> Exercise description
Beginning with the first line, please return the entries exactly through the line that contains "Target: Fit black", and leave out all later lines.

> Extracted material
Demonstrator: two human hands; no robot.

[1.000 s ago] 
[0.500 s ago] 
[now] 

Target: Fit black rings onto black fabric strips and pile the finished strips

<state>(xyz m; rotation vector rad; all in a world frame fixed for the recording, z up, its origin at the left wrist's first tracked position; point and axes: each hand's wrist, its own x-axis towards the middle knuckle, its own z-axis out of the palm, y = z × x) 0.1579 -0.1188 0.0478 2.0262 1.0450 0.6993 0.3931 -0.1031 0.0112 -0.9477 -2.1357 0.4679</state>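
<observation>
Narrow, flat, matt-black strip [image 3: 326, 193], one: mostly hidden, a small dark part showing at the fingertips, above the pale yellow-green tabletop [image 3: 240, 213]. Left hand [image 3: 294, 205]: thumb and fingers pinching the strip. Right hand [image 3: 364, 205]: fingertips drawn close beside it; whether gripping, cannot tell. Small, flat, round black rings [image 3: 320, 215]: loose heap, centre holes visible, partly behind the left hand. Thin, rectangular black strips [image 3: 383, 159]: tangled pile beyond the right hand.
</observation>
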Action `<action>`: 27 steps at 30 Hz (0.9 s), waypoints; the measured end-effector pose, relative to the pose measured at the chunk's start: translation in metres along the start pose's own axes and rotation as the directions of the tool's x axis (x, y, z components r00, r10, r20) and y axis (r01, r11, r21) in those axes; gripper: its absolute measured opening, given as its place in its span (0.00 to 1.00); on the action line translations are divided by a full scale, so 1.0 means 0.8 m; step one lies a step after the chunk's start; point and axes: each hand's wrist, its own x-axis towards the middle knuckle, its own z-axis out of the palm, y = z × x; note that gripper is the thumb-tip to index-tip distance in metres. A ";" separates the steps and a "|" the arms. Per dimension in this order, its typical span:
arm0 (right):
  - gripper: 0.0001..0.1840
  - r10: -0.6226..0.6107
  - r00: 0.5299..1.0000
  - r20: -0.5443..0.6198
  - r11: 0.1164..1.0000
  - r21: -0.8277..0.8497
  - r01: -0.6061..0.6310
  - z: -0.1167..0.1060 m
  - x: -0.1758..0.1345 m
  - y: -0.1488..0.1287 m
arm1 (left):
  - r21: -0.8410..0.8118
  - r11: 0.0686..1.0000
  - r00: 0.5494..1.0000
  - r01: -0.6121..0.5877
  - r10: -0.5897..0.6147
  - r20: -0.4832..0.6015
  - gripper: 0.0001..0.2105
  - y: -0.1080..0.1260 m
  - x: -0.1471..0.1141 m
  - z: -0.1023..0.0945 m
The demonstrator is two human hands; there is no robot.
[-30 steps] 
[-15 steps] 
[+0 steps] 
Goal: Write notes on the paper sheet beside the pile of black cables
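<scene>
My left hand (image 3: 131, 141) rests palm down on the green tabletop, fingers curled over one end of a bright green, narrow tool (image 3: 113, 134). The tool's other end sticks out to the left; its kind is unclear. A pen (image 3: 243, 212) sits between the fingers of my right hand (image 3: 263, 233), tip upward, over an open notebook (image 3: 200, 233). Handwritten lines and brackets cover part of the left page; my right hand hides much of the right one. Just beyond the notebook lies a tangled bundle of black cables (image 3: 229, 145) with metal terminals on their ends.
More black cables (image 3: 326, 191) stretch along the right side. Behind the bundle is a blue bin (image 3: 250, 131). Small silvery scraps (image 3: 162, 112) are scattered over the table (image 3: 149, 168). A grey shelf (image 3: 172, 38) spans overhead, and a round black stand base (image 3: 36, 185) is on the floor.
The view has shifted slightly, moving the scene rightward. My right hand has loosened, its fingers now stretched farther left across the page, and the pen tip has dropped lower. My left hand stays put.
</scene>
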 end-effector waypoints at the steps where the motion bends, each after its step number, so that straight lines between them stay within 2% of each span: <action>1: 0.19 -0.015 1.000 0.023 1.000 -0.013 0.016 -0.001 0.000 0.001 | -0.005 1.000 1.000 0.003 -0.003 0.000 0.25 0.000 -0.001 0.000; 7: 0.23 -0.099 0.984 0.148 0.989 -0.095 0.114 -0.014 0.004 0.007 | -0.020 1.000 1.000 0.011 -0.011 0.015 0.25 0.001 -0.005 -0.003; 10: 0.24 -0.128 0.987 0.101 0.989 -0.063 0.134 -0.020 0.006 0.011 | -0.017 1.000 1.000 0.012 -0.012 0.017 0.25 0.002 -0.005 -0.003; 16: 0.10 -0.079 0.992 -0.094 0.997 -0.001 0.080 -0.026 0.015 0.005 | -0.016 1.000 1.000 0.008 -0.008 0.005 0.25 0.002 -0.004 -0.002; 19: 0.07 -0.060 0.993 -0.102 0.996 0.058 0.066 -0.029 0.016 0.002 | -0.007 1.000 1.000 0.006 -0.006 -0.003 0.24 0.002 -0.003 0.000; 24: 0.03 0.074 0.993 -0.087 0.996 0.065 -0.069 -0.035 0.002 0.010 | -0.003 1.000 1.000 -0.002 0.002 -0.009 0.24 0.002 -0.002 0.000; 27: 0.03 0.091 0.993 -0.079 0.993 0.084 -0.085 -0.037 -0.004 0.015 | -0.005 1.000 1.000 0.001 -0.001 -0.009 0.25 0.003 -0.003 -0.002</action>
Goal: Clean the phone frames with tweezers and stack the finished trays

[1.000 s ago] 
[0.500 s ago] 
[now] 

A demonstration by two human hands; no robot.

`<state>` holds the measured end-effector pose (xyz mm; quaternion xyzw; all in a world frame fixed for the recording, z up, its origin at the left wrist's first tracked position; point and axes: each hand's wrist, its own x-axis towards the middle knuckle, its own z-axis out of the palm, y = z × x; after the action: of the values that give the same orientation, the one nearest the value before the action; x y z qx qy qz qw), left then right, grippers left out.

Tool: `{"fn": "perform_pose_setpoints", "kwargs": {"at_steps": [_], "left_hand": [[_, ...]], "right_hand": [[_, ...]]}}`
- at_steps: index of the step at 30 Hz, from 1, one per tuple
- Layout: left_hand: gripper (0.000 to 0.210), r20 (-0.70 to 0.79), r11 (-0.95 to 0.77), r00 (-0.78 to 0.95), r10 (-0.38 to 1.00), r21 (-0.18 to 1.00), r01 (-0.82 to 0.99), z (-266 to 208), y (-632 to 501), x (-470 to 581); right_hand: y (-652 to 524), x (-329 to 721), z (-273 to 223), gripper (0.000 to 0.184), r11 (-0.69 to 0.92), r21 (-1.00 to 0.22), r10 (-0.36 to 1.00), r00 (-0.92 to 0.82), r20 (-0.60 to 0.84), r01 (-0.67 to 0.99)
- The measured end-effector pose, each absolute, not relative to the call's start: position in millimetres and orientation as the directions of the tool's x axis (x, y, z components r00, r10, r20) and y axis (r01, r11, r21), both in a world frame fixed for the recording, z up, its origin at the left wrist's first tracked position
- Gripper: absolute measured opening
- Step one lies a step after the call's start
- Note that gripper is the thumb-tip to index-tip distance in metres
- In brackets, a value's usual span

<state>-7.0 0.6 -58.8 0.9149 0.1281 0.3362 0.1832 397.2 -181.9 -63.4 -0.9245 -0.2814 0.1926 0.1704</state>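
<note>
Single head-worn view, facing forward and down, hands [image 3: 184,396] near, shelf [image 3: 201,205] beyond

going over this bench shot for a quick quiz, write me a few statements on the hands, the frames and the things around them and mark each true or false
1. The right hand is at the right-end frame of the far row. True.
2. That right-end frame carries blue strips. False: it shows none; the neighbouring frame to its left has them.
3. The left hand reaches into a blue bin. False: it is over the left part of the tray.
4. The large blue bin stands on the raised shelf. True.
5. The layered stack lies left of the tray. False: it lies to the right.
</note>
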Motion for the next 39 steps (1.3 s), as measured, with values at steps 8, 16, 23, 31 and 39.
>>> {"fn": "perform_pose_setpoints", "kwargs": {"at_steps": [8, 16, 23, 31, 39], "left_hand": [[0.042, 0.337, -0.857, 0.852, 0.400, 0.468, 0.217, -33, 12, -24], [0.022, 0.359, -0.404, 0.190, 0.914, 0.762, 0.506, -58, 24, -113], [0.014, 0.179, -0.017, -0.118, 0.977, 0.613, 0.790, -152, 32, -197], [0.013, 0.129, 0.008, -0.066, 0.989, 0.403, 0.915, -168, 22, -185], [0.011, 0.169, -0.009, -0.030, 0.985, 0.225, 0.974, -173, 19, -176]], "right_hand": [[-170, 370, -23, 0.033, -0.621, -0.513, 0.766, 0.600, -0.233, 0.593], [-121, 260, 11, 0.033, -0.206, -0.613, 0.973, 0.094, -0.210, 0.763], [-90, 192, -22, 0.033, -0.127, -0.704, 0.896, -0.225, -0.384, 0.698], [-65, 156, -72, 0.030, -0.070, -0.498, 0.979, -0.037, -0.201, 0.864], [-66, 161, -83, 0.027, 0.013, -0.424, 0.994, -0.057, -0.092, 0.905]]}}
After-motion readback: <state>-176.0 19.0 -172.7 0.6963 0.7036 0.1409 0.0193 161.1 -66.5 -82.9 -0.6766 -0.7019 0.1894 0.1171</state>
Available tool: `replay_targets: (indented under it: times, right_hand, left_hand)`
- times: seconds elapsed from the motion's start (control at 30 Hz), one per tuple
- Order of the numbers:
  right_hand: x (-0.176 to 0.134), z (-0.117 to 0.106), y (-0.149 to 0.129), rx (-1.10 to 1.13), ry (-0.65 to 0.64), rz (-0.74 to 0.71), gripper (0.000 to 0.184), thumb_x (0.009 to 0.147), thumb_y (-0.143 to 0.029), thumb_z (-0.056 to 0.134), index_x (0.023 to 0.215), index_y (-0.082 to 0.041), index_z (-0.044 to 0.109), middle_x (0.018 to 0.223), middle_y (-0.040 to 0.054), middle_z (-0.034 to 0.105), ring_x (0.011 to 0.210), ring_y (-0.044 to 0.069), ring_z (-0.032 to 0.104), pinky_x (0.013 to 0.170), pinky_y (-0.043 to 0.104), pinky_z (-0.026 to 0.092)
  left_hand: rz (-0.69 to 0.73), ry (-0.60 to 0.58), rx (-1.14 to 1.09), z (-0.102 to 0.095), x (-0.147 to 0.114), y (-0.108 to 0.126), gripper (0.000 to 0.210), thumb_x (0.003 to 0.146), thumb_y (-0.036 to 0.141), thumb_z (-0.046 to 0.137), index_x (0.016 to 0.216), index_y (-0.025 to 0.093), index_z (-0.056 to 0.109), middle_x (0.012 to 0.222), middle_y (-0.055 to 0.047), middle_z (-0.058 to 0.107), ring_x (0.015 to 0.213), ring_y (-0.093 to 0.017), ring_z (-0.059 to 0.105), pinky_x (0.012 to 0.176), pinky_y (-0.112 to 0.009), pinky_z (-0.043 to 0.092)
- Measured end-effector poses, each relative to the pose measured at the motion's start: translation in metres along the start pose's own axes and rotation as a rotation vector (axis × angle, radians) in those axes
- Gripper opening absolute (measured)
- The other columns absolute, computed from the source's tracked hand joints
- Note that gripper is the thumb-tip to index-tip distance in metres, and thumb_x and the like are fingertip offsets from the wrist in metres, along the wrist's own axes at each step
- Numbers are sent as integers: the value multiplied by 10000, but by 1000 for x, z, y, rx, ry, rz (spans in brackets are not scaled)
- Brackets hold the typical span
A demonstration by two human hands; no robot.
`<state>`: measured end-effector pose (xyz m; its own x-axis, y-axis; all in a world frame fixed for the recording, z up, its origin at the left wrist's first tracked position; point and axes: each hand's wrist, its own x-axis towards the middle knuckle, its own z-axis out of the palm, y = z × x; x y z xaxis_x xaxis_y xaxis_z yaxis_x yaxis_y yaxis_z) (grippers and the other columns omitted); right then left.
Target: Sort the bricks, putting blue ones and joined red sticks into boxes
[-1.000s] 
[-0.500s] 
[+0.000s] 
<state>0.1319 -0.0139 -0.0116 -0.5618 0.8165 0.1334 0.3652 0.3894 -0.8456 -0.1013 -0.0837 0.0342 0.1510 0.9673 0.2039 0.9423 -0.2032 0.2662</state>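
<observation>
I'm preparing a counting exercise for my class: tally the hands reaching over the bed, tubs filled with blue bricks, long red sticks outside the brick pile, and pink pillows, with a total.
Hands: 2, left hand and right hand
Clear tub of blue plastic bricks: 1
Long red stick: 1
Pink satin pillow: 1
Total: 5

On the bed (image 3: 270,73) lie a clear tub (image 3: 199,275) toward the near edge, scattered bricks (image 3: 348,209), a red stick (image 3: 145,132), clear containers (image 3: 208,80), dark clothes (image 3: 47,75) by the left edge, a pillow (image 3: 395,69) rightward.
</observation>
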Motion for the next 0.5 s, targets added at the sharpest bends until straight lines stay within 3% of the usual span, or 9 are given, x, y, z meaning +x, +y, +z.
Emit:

> Exercise response
Demonstrator: two human hands; no robot.

[1.000 s ago] 
[0.500 s ago] 
[now] 

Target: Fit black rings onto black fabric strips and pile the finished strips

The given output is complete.